Coder/ Abstractor II- Renton, WA

Employer: Valley Medical Center

Job Description:
The position description is a guide to the critical duties and essential functions of the job, not an all-inclusive list of responsibilities, qualifications, physical demands and work environment conditions. Position descriptions are reviewed and revised to meet the changing needs of the organization.

TITLE: Coder/Abstractor II

JOB OVERVIEW: Responsible for coding and abstracting based on documentation and following strict coding guidelines within established productivity standards for all accounts assigned. Responsible for following up on all accounts unable to code due to missing/incomplete documentation or charges. Responsible for attending meetings and in-services to enhance coding knowledge, compliance skills, and maintenance of credentials.

AREA OF ASSIGNMENT: Health Information Management
HOURS OF WORK: Monday through Friday or assigned
RESPONSIBLE TO: Manager, Health Information Management (Coding)

PREREQUISITES:
- High School Graduate or equivalent required.
- Hospital Inpatient & Outpatient Coder
- Associate or Bachelor's Degree required; focus in HIM preferred.
- Professional Billing Coder
- Associate or Bachelor's Degree preferred

Certifications per area:
- Hospital Billing Inpatient: CCS, RHIT or RHIA required.
- Hospital Billing Outpatient: CCS, RHIT or RHIA required.
- Professional Billing Coder: CPC-A, CPC, CCS, CCS-P, RHIT, or RHIA required.
- Minimum of three years coding experience in a hospital or physician group practice or other ambulatory care setting required.
- Demonstrated skill in typing and knowledge of computers.
- Demonstrated ability to use and understand the ICD-10 and CPT-4 coding methodologies.
- Demonstrated knowledge in anatomy, physiology, and medical terminology.
- Demonstrates ability to communicate in writing and verbally in the English language in an effective manner. Effective communication includes ability to spell accurately and write legibly.

QUALIFICATIONS:
- Demonstrated ability to maintain records accurately and keep all records confidential.
- Demonstrates ability to research authoritative citations related to coding, compliance, and additional reporting needs.
- Demonstrated ability to interact professionally on the phone and in person with staff, doctors, and supporting departments.
- Demonstrated ability to learn tasks and handle responsibility.
- Able to carry out assignments independently, follow procedures and exercise good judgment
- Proficient data entry skills.
- Demonstrated ability to decipher handwritten notes.
- Attention to detail, excellent organizational and time management skills are essential
- Ability to use 3M Encoder, EPIC, Excel, Word, and ChartMaxx preferred.
- Knowledge of Medicare, Medicaid, and third-party coding and billing requirements.
- Regular and punctual attendance is a condition of employment.
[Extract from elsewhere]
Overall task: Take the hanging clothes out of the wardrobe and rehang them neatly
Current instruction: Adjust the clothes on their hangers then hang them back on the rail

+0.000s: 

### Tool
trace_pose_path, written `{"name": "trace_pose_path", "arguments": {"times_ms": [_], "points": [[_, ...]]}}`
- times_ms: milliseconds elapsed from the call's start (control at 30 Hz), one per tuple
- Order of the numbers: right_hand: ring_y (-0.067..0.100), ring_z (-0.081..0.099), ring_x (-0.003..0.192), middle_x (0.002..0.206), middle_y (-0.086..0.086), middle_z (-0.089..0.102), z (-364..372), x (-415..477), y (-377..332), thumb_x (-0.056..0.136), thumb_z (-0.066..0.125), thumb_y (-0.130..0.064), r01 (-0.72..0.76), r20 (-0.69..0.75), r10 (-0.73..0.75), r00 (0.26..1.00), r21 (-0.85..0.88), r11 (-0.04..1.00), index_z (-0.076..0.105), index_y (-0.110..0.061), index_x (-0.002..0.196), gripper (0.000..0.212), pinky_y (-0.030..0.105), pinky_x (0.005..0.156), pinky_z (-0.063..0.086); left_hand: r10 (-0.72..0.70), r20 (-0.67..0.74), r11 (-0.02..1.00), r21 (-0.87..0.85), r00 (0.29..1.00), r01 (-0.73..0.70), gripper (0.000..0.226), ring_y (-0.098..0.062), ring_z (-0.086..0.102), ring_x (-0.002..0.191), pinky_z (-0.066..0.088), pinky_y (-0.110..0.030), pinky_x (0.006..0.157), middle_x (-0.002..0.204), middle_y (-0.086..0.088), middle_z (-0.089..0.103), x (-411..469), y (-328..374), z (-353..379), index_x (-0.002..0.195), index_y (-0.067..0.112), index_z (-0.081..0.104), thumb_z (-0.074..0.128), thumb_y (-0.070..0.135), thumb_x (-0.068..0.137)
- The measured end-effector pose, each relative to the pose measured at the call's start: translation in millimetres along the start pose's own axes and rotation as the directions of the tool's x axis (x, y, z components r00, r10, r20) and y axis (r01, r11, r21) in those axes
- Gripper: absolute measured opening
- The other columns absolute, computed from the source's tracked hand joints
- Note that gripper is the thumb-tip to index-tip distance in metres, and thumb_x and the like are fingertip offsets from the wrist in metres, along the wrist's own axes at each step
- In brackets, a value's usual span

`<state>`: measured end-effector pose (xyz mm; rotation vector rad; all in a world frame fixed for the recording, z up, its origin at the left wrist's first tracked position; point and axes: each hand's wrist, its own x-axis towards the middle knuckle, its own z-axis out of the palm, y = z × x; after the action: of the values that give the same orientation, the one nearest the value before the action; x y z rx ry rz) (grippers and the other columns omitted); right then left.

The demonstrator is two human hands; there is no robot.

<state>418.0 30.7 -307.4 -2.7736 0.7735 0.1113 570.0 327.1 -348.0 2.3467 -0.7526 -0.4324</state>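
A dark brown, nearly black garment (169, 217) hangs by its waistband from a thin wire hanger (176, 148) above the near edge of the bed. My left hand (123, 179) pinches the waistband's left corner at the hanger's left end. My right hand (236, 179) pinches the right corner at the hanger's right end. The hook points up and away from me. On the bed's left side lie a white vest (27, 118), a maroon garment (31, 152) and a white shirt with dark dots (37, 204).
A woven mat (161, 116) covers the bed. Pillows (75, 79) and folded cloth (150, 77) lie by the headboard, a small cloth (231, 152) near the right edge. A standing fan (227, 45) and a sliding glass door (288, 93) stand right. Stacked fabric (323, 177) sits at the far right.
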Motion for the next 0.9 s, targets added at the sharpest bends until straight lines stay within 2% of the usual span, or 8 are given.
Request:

UNIQUE PHYSICAL/MENTAL DEMANDS, ENVIRONMENT, AND WORKING CONDITIONS:
- See Generic Job Description for Administrative Partner.
- Physical requirements may include moderate lifting of files. Must be able to bend, stoop, lift, reach, push and pull.
- Must be able to interact professionally and effectively with a wide variety of people, including operations staff, providers, the general public and departments in VMC.
- Must be able to function effectively in an environment with frequent interruptions and multiple tasks.
- Involves sitting at a keyboard at least 8 hours per day.
- Requires manual and finger dexterity and vision corrected to normal range.
- Requires ability to travel several miles to various sites on any given day.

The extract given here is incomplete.